You should take a break from work and rest for four days after surgery. At this point you can return to work (light duties only) and resume general domestic activity. Anything more strenuous, such as sport or demanding manual labour, should be avoided until 2-3 weeks after the procedure. It is also advisable to build up to strenuous activity gradually, and listen to your body – if you feel any pain you should ease off.

Surgical Risks

All types of surgery are subject to the following risks, which are rare, but can occur:

  • Allergic reaction to medication / anaesthetic.
  • Bleeding.
  • Difficulty breathing.
  • Infection.

Complications after surgery to correct an anal fissure can also on rare occasions include:

  • Small abscess development (~2% risk).
  • Bleeding.
  • Fistula development (<1% risk).
  • Infection.
  • Incontinence.
  • Fissure not healing / recurring* (1-6% risk).
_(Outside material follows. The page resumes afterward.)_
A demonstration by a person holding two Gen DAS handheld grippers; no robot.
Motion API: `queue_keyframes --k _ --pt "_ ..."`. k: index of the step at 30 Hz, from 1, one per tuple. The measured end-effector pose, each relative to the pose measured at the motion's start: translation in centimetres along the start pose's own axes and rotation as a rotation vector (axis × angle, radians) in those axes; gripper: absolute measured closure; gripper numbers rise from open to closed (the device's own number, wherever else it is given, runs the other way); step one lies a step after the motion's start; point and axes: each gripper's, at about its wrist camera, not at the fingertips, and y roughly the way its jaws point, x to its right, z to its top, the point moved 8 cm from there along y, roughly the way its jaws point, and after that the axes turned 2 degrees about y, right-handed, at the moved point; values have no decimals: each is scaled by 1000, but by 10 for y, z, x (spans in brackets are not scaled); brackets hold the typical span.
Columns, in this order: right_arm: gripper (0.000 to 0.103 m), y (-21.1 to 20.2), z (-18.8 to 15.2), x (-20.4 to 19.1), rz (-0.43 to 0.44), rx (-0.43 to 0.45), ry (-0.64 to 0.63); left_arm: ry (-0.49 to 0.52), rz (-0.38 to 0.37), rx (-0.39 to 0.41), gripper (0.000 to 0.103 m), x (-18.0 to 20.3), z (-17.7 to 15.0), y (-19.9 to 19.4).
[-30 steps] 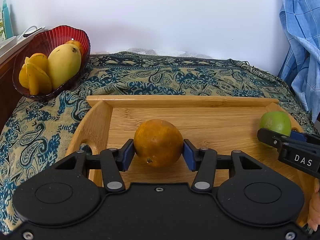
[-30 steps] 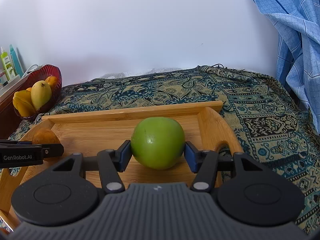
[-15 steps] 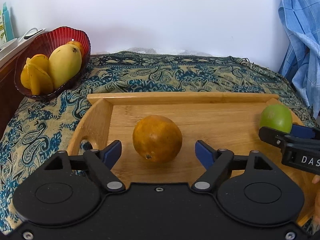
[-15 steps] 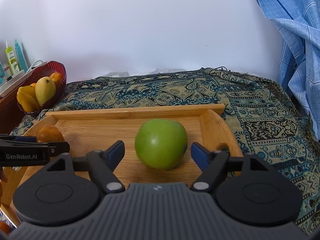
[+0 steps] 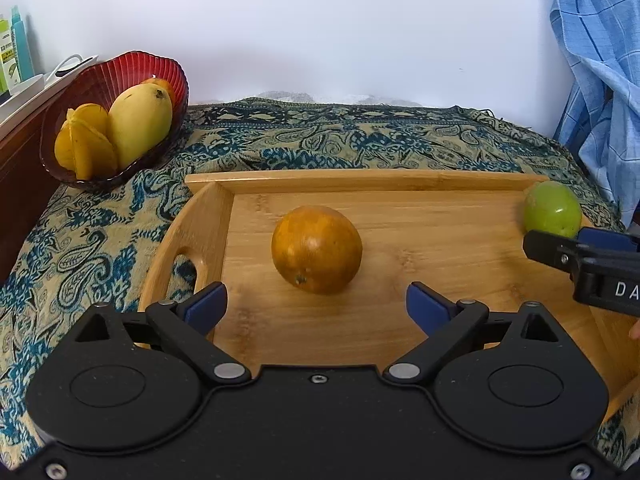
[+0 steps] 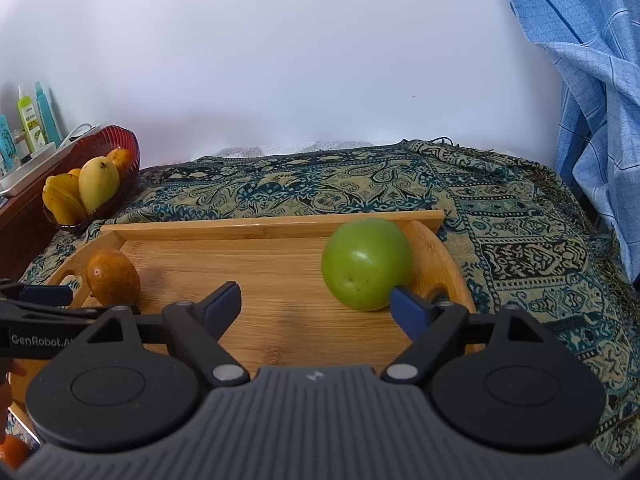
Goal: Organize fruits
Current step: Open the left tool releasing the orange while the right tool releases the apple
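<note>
An orange (image 5: 317,249) rests on the left half of the wooden tray (image 5: 360,178). My left gripper (image 5: 316,306) sits just behind it, jaws opening, and the blue pads are clear of the fruit. A green apple (image 6: 366,264) lies by the tray's right end (image 6: 432,236). My right gripper (image 6: 314,302) is also opening. Nothing is gripped between its pads, and the apple sits off to the right, close against the right fingertip (image 6: 404,304). Each view shows the other gripper's finger at its edge.
A red bowl (image 5: 120,76) with a mango (image 5: 140,120) and starfruit (image 5: 86,148) stands at the back left on the patterned cloth (image 5: 360,140). Blue checked fabric (image 6: 592,100) hangs at the right. Bottles (image 6: 28,124) stand far left. Another orange fruit (image 6: 12,450) shows low left.
Both grippers went from shut on their fruit to wide open. The orange and the green apple now lie free on the tray. The apple now sits right of the right gripper's centre.
</note>
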Motion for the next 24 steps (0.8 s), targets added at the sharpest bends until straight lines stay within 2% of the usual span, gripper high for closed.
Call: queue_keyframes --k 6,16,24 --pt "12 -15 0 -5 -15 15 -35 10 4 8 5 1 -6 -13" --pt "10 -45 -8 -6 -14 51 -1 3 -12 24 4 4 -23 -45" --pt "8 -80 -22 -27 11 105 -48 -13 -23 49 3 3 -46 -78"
* studies indicate that around half of all patients with non-healing / recurring anal fissures have undiagnosed Crohn's Disease.

When to contact Dr White

Most surgical procedures are uneventful, with minimal complications. However, you need to be aware of the following symptoms as they may indicate a developing serious complication...

  • Fever.
  • Excess bleeding.
  • Difficulty urinating.
  • Severe or increasing pain.

If you experience any of these symptoms or have any concerns after your surgery, please contact the rooms on 07 5598 0955 for advice.

A post operative appointment will be made for you before you are discharged from hospital. If you are discharged on a weekend, after normal surgery hours or it is not clear what follow up appointments are required, then contact the rooms the next working day to make an appointment.